## Work to complete
Quote every line below exactly and skip any picture.

## Data segment
-- Opening Marker --

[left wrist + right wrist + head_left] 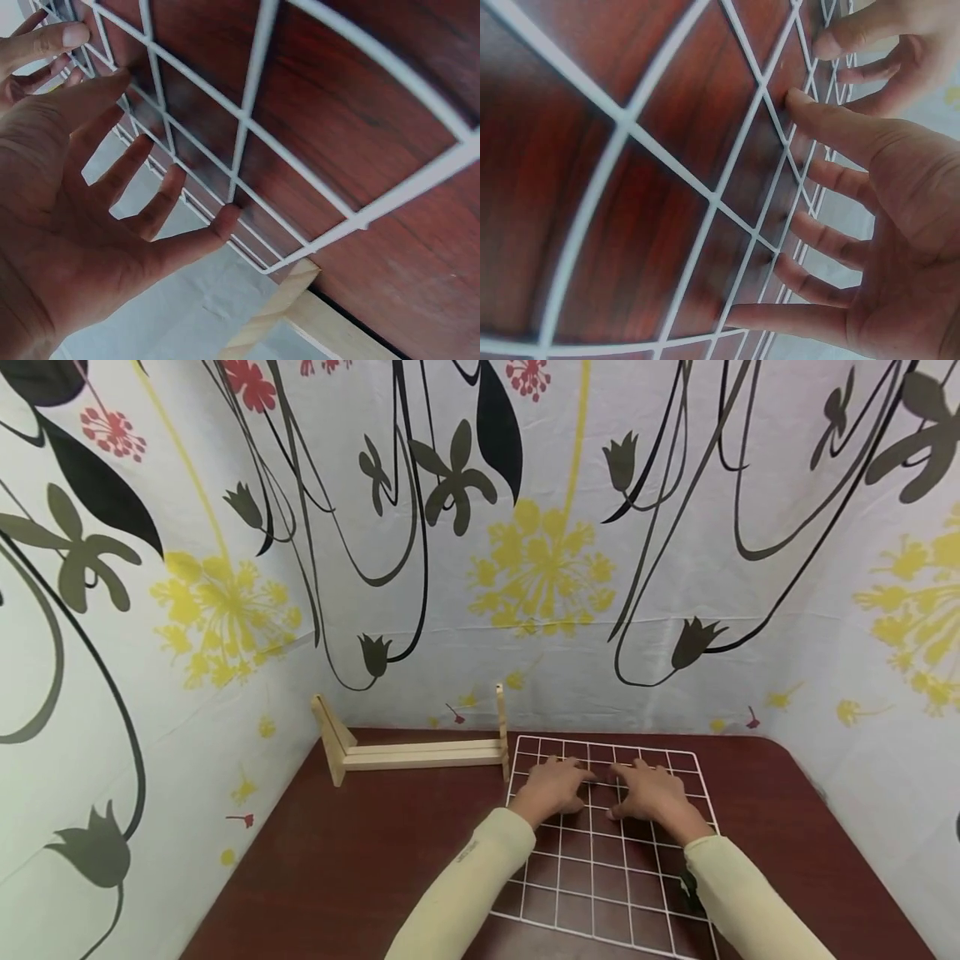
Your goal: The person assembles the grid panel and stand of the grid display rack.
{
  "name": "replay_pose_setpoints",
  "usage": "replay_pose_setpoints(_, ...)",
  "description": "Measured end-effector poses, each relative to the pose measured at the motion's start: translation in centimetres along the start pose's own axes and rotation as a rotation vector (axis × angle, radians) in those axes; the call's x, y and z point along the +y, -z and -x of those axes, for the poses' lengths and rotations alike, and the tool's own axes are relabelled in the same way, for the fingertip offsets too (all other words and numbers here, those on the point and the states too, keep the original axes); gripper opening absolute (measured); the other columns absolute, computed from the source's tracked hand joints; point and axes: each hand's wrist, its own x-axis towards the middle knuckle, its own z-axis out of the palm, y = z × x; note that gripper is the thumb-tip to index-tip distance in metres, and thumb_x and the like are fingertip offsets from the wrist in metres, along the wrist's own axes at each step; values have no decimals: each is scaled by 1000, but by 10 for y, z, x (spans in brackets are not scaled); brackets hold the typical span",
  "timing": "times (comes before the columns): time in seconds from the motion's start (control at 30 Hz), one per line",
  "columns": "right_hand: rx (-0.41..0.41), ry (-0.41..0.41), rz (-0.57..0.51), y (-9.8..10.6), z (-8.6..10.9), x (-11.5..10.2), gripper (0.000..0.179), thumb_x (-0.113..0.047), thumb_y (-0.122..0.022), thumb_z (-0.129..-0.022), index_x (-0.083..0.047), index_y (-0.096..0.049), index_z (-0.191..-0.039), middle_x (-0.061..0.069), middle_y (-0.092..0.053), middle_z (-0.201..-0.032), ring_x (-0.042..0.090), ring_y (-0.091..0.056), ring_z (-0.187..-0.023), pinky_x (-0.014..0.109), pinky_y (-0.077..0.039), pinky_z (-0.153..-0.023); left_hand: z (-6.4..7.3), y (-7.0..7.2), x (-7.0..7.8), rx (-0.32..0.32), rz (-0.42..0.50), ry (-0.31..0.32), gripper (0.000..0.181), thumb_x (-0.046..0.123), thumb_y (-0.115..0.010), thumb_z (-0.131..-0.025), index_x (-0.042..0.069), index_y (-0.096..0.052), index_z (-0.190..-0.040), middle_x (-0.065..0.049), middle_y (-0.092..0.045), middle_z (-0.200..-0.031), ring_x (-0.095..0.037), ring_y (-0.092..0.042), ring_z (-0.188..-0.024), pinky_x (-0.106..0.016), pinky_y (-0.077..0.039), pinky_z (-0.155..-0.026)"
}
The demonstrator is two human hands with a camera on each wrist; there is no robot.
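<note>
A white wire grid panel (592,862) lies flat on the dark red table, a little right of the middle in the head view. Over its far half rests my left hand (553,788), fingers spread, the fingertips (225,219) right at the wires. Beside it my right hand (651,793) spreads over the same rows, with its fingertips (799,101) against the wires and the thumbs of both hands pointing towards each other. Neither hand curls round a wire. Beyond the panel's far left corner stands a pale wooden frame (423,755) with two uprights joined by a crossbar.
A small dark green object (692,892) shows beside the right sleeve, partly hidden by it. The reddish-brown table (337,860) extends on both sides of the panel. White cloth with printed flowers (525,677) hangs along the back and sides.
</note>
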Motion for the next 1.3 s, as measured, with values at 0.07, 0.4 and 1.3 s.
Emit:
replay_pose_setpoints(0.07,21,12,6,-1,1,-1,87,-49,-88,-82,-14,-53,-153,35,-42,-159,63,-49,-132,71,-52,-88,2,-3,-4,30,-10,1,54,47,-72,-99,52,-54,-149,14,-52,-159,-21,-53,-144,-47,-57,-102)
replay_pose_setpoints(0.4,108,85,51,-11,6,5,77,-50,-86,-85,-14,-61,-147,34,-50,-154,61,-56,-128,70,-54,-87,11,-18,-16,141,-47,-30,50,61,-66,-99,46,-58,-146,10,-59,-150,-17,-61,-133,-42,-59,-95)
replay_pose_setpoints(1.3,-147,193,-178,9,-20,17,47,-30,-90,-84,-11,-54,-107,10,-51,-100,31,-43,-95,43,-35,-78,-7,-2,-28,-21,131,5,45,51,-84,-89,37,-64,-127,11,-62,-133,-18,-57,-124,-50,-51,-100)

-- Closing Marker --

## Output of the exercise
[left wrist + right wrist + head_left] 
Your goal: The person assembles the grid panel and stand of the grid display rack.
{
  "name": "replay_pose_setpoints",
  "usage": "replay_pose_setpoints(_, ...)",
  "description": "Measured end-effector poses, each relative to the pose measured at the motion's start: translation in centimetres along the start pose's own axes and rotation as a rotation vector (axis × angle, radians) in those axes; the call's x, y and z point along the +y, -z and -x of those axes, for the poses' lengths and rotations alike, and the tool's own axes are relabelled in the same way, for the fingertip offsets too (all other words and numbers here, those on the point and the states too, keep the original axes); gripper opening absolute (measured); the other columns absolute, computed from the source's tracked hand joints; point and axes: each hand's wrist, its own x-axis towards the middle knuckle, its own z-axis out of the palm, y = z × x; note that gripper is the thumb-tip to index-tip distance in metres, and thumb_x and the like are fingertip offsets from the wrist in metres, along the wrist's own axes at each step; values have no decimals: each is scaled by 1000, but by 10 for y, z, x (spans in brackets are not scaled); brackets hold the typical span",
  "timing": "times (comes before the columns): time in seconds from the motion's start (control at 30 Hz), one per line",
  "columns": "right_hand: rx (-0.41..0.41), ry (-0.41..0.41), rz (-0.57..0.51), y (-9.8..10.6), z (-8.6..10.9), x (-11.5..10.2), gripper (0.000..0.179), thumb_x (-0.113..0.047), thumb_y (-0.122..0.022), thumb_z (-0.129..-0.022), index_x (-0.083..0.047), index_y (-0.096..0.049), index_z (-0.191..-0.039), middle_x (-0.061..0.069), middle_y (-0.092..0.053), middle_z (-0.201..-0.032), ring_x (-0.042..0.090), ring_y (-0.091..0.056), ring_z (-0.187..-0.023), pinky_x (-0.014..0.109), pinky_y (-0.077..0.039), pinky_z (-0.153..-0.023); left_hand: z (-6.4..7.3), y (-7.0..7.2), x (-7.0..7.8), rx (-0.32..0.32), rz (-0.42..0.50), ry (-0.31..0.32), gripper (0.000..0.181), thumb_x (-0.046..0.123), thumb_y (-0.115..0.010), thumb_z (-0.131..-0.025), index_x (-0.042..0.069), index_y (-0.096..0.052), index_z (-0.190..-0.040), middle_x (-0.065..0.049), middle_y (-0.092..0.045), middle_z (-0.200..-0.031), ring_x (-0.095..0.037), ring_y (-0.092..0.042), ring_z (-0.188..-0.024), pinky_x (-0.106..0.016), pinky_y (-0.077..0.039), pinky_z (-0.155..-0.026)"
}
The demonstrator is two human hands with a camera on each wrist; there is no robot.
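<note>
A white wire grid panel (592,862) lies flat on the dark red table, a little right of the middle in the head view. Over its far half rests my left hand (553,788), fingers spread, the fingertips (225,219) right at the wires. Beside it my right hand (651,793) spreads over the same rows, with its fingertips (799,101) against the wires and the thumbs of both hands pointing towards each other. Neither hand curls round a wire. Beyond the panel's far left corner stands a pale wooden frame (423,755) with two uprights joined by a crossbar.
A small dark green object (692,892) shows beside the right sleeve, partly hidden by it. The reddish-brown table (337,860) extends on both sides of the panel. White cloth with printed flowers (525,677) hangs along the back and sides.
</note>
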Motion for the next 1.3 s, as measured, with values at 0.07, 0.4 and 1.3 s.
Emit:
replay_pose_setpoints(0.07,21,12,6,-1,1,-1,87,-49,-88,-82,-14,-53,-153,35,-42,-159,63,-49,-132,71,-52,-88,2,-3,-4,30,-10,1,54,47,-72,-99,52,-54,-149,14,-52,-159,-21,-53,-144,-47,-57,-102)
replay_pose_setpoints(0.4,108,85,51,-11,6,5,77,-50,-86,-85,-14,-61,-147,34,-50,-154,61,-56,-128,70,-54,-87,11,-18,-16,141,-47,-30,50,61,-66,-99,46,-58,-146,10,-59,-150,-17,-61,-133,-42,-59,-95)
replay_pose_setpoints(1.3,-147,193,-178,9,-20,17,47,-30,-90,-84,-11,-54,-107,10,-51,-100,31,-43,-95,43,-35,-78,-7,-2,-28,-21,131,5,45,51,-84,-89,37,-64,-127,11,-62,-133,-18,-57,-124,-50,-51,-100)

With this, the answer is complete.